The UK economy expanded more than initially estimated in the fourth quarter, reflecting the revisions across the service sector, data from the Office for National Statistics showed on Thursday.
Gross domestic product grew 1.3 percent sequentially in the fourth quarter, instead of the initial estimate of 1.0 percent. This was also faster than the 0.9 percent rise in the third quarter.
The level of GDP was now 0.1 percent below where it was pre-coronavirus at the fourth quarter of 2019, revised from the previous estimate of 0.4 percent below, the ONS said.
In 2021, the economy grew at the fastest pace since the Second World War. There was a rebound of 7.4 percent in the economy in 2021, following the 9.3 percent contraction in 2020, which reflected the initial impact of the coronavirus pandemic and public health restrictions.

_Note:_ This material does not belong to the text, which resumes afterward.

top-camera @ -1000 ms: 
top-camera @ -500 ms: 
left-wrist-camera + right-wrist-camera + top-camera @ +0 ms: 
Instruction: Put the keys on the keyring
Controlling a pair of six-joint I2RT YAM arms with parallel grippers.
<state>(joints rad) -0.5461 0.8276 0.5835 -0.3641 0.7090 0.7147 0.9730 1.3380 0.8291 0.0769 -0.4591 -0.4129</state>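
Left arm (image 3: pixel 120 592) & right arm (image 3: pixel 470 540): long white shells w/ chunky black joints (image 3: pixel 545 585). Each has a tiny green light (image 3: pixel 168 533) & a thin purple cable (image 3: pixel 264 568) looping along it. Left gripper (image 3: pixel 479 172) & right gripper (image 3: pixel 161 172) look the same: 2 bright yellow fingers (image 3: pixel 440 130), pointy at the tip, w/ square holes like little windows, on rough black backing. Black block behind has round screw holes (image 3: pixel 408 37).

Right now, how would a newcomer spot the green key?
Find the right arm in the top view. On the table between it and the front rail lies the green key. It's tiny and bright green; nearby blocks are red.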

Services output advanced 1.5 percent in the fourth quarter, revised up from a first quarterly estimate of 1.2 percent.
At the same time, production output fell 0.2 percent, despite seeing a slight upward revision from its first quarterly estimate. Meanwhile, construction output grew 1.0 percent.
On the expenditure-side, household expenditure rose 0.5 percent, which was revised down sharply from 1.2 percent.
By contrast, government spending grew 1.5 percent driven by an increase in health spending. However, this was also slower than the previous estimate of 1.9 percent.
Gross fixed capital formation increased by revised 1.1 percent, underpinned by investment in transport equipment and dwellings.
There was a rise of 1.0 percent in business investment in the fourth quarter, which was now 8.6 percent below pre-coronavirus levels.
Excluding the alignment and balancing adjustments, inventories fell by GBP 3.6 billion in the fourth quarter. The trade deficit was 1.0 percent of GDP in the fourth quarter, a narrowing from the 2.8 percent deficit of nominal GDP in the third quarter.
Data showed that the household saving ratio decreased to 6.8 percent compared with 7.5 percent in the third quarter.
The upward revision to GDP growth in the fourth quarter may not be as encouraging as it looks, as a lot of it appears to be due to inventories while consumer spending was revised down, Paul Dales, an economist at Capital Economics, said.
Data suggested the squeeze on real incomes is starting to bite, although the fall in the saving rate is providing a cushion, the economist added.
In a separate communiqu?, the ONS said the current account deficit narrowed to GBP 7.3 billion, or 1.2 percent of GDP in the fourth quarter.